===== Available data =====

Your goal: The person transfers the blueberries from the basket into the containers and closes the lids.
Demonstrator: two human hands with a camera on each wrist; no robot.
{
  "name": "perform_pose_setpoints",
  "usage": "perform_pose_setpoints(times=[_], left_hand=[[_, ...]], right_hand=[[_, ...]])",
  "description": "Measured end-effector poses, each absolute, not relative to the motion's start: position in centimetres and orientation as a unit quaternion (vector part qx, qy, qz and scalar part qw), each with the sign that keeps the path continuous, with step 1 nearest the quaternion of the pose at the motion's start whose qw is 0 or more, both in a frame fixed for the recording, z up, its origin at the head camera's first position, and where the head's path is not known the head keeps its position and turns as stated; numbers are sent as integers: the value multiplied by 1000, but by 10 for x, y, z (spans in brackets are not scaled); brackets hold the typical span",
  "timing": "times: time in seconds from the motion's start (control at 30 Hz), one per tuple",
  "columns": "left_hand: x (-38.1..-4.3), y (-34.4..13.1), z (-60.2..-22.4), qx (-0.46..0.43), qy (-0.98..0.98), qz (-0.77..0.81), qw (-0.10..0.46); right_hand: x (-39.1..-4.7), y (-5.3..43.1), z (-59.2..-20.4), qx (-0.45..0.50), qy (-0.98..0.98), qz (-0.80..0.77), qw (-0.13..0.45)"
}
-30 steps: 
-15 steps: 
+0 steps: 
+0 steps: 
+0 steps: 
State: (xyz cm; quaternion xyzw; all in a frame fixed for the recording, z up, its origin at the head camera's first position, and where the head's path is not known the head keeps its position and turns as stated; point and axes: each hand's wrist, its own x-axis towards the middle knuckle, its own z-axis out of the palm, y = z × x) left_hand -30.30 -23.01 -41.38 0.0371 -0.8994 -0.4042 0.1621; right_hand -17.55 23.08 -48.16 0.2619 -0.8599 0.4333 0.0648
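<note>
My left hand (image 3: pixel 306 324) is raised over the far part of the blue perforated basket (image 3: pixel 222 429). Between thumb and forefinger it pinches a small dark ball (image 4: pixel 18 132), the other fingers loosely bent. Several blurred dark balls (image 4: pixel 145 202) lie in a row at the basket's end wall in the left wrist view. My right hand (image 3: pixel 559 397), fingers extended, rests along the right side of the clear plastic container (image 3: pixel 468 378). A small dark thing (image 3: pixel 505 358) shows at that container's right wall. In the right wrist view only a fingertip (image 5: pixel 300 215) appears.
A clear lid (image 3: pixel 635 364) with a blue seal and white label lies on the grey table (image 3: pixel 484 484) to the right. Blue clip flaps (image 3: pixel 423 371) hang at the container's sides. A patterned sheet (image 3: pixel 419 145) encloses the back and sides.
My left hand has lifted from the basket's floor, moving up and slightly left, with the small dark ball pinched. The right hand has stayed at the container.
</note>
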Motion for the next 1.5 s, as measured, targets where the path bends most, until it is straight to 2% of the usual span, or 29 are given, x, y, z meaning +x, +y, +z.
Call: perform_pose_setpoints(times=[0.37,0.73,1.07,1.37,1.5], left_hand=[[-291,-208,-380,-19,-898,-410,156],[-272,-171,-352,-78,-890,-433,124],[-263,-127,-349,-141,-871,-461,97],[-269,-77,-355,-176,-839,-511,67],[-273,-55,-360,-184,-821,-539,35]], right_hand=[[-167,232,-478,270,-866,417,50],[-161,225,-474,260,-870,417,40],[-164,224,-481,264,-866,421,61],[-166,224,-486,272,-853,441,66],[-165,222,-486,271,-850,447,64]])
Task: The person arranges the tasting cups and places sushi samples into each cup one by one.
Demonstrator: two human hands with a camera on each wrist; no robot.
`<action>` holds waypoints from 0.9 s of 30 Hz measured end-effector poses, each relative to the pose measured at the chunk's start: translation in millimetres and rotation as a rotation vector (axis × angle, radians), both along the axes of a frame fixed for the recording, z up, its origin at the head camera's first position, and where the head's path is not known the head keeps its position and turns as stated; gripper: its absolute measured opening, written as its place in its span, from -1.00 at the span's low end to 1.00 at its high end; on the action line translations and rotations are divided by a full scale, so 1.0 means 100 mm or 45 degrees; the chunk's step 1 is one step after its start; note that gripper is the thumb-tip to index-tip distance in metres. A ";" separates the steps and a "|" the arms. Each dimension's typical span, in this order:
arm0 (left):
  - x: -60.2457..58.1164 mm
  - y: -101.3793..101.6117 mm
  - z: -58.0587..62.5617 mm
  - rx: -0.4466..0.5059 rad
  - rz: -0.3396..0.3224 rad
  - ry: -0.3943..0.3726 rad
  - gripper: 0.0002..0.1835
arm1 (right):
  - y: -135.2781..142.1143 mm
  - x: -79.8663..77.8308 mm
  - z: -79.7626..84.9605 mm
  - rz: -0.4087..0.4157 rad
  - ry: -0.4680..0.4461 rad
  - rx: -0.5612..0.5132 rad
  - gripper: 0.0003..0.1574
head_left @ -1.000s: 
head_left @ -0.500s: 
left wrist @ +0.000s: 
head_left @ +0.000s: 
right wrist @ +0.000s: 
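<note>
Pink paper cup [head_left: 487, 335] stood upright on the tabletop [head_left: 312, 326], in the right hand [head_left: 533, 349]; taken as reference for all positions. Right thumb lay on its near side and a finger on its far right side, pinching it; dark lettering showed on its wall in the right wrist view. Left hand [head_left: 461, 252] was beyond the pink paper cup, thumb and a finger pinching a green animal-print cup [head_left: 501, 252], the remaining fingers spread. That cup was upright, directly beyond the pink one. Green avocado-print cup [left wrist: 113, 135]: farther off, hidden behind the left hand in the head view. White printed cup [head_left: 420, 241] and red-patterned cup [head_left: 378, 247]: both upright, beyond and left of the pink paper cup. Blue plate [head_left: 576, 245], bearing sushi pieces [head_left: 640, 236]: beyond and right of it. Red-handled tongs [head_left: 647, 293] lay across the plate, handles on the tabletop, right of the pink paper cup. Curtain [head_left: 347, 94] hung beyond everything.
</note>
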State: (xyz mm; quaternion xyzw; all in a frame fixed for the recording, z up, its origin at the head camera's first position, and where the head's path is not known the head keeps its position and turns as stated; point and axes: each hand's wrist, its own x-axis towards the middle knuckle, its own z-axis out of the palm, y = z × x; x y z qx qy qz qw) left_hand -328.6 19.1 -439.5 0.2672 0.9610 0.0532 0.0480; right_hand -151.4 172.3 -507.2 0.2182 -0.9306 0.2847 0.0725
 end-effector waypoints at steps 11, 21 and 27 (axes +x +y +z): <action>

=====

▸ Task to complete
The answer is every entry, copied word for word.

▸ Output for this task
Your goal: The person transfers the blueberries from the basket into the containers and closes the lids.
Demonstrator: two human hands with a camera on each wrist; no robot.
{
  "name": "perform_pose_setpoints",
  "usage": "perform_pose_setpoints(times=[_], left_hand=[[_, ...]], right_hand=[[_, ...]])",
  "description": "Measured end-effector poses, each absolute, not relative to the motion's start: position in centimetres and orientation as a unit quaternion (vector part qx, qy, qz and scalar part qw), each with the sign that keeps the path continuous, with step 1 nearest the quaternion of the pose at the motion's start whose qw is 0 or more, both in a frame fixed for the recording, z up, its origin at the head camera's first position, and where the head's path is not known the head keeps its position and turns as stated; numbers are sent as integers: the value multiplied by 1000, but by 10 for x, y, z (spans in brackets are not scaled); brackets hold the typical span",
  "timing": "times: time in seconds from the motion's start (control at 30 Hz), one per tuple",
  "columns": "left_hand: x (-38.1..-4.3), y (-34.4..13.1), z (-60.2..-22.4), qx (-0.46..0.43), qy (-0.98..0.98), qz (-0.77..0.81), qw (-0.10..0.46); right_hand: x (-39.1..-4.7), y (-5.3..43.1), z (-59.2..-20.4), qx (-0.45..0.50), qy (-0.98..0.98), qz (-0.80..0.77), qw (-0.13..0.45)"
}
-30 steps: 
-15 steps: 
+0 steps: 
+0 steps: 
+0 steps: 
State: (xyz cm; quaternion xyzw; all in a frame fixed for the recording, z up, its origin at the head camera's first position, and where the head's path is not known the head keeps its position and turns as stated; point and axes: each hand's wrist, its own x-axis towards the middle knuckle, its own z-axis out of the palm, y = z × x) left_hand -30.30 -23.01 -41.38 0.0371 -0.8994 -0.4042 0.1621; right_hand -17.55 23.08 -48.16 0.2619 -0.8599 0.4333 0.0648
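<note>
My left hand (image 3: pixel 306 324) is raised over the far part of the blue perforated basket (image 3: pixel 222 429). Between thumb and forefinger it pinches a small dark ball (image 4: pixel 18 132), the other fingers loosely bent. Several blurred dark balls (image 4: pixel 145 202) lie in a row at the basket's end wall in the left wrist view. My right hand (image 3: pixel 559 397), fingers extended, rests along the right side of the clear plastic container (image 3: pixel 468 378). A small dark thing (image 3: pixel 505 358) shows at that container's right wall. In the right wrist view only a fingertip (image 5: pixel 300 215) appears.
A clear lid (image 3: pixel 635 364) with a blue seal and white label lies on the grey table (image 3: pixel 484 484) to the right. Blue clip flaps (image 3: pixel 423 371) hang at the container's sides. A patterned sheet (image 3: pixel 419 145) encloses the back and sides.
My left hand has lifted from the basket's floor, moving up and slightly left, with the small dark ball pinched. The right hand has stayed at the container.
</note>
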Motion for the next 1.5 s, as measured, targets where the path bends most, until it is straight to 2% of the usual span, or 29 are given, x, y, z meaning +x, +y, +z.
Call: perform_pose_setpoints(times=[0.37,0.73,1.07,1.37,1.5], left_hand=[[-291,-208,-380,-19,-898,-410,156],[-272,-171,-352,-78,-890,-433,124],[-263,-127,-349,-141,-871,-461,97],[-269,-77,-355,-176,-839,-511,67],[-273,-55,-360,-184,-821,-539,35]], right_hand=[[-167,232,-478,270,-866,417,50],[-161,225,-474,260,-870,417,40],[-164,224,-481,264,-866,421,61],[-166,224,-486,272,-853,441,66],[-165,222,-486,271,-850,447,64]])
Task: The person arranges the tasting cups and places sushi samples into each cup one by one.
Demonstrator: two human hands with a camera on each wrist; no robot.
`<action>` holds waypoints from 0.9 s of 30 Hz measured end-effector poses, each relative to the pose measured at the chunk's start: translation in millimetres and rotation as a rotation vector (axis × angle, radians), both along the axes of a frame fixed for the recording, z up, its origin at the head camera's first position, and where the head's path is not known the head keeps its position and turns as stated; gripper: its absolute measured opening, written as its place in its span, from -1.00 at the span's low end to 1.00 at its high end; on the action line translations and rotations are divided by a full scale, so 1.0 means 100 mm or 45 degrees; the chunk's step 1 is one step after its start; note that gripper is the thumb-tip to index-tip distance in metres. A ";" separates the steps and a "|" the arms. Each dimension's typical span, in this order:
arm0 (left):
  - x: -60.2457..58.1164 mm
  - y: -101.3793..101.6117 mm
  - z: -58.0587..62.5617 mm
  - rx: -0.4466..0.5059 rad
  - rz: -0.3396..0.3224 rad
  - ry: -0.3943..0.3726 rad
  - gripper: 0.0002..0.1835
arm1 (right):
  - y: -135.2781..142.1143 mm
  - x: -79.8663..77.8308 mm
  - z: -79.7626..84.9605 mm
  - rz: -0.4087..0.4157 rad
  - ry: -0.4680..0.4461 rad
  - rx: -0.5612..0.5132 rad
  - gripper: 0.0003..0.1574
head_left @ -1.000s: 
head_left @ -0.500s: 
left wrist @ +0.000s: 
head_left @ +0.000s: 
right wrist @ +0.000s: 
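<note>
Pink paper cup [head_left: 487, 335] stood upright on the tabletop [head_left: 312, 326], in the right hand [head_left: 533, 349]; taken as reference for all positions. Right thumb lay on its near side and a finger on its far right side, pinching it; dark lettering showed on its wall in the right wrist view. Left hand [head_left: 461, 252] was beyond the pink paper cup, thumb and a finger pinching a green animal-print cup [head_left: 501, 252], the remaining fingers spread. That cup was upright, directly beyond the pink one. Green avocado-print cup [left wrist: 113, 135]: farther off, hidden behind the left hand in the head view. White printed cup [head_left: 420, 241] and red-patterned cup [head_left: 378, 247]: both upright, beyond and left of the pink paper cup. Blue plate [head_left: 576, 245], bearing sushi pieces [head_left: 640, 236]: beyond and right of it. Red-handled tongs [head_left: 647, 293] lay across the plate, handles on the tabletop, right of the pink paper cup. Curtain [head_left: 347, 94] hung beyond everything.
</note>
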State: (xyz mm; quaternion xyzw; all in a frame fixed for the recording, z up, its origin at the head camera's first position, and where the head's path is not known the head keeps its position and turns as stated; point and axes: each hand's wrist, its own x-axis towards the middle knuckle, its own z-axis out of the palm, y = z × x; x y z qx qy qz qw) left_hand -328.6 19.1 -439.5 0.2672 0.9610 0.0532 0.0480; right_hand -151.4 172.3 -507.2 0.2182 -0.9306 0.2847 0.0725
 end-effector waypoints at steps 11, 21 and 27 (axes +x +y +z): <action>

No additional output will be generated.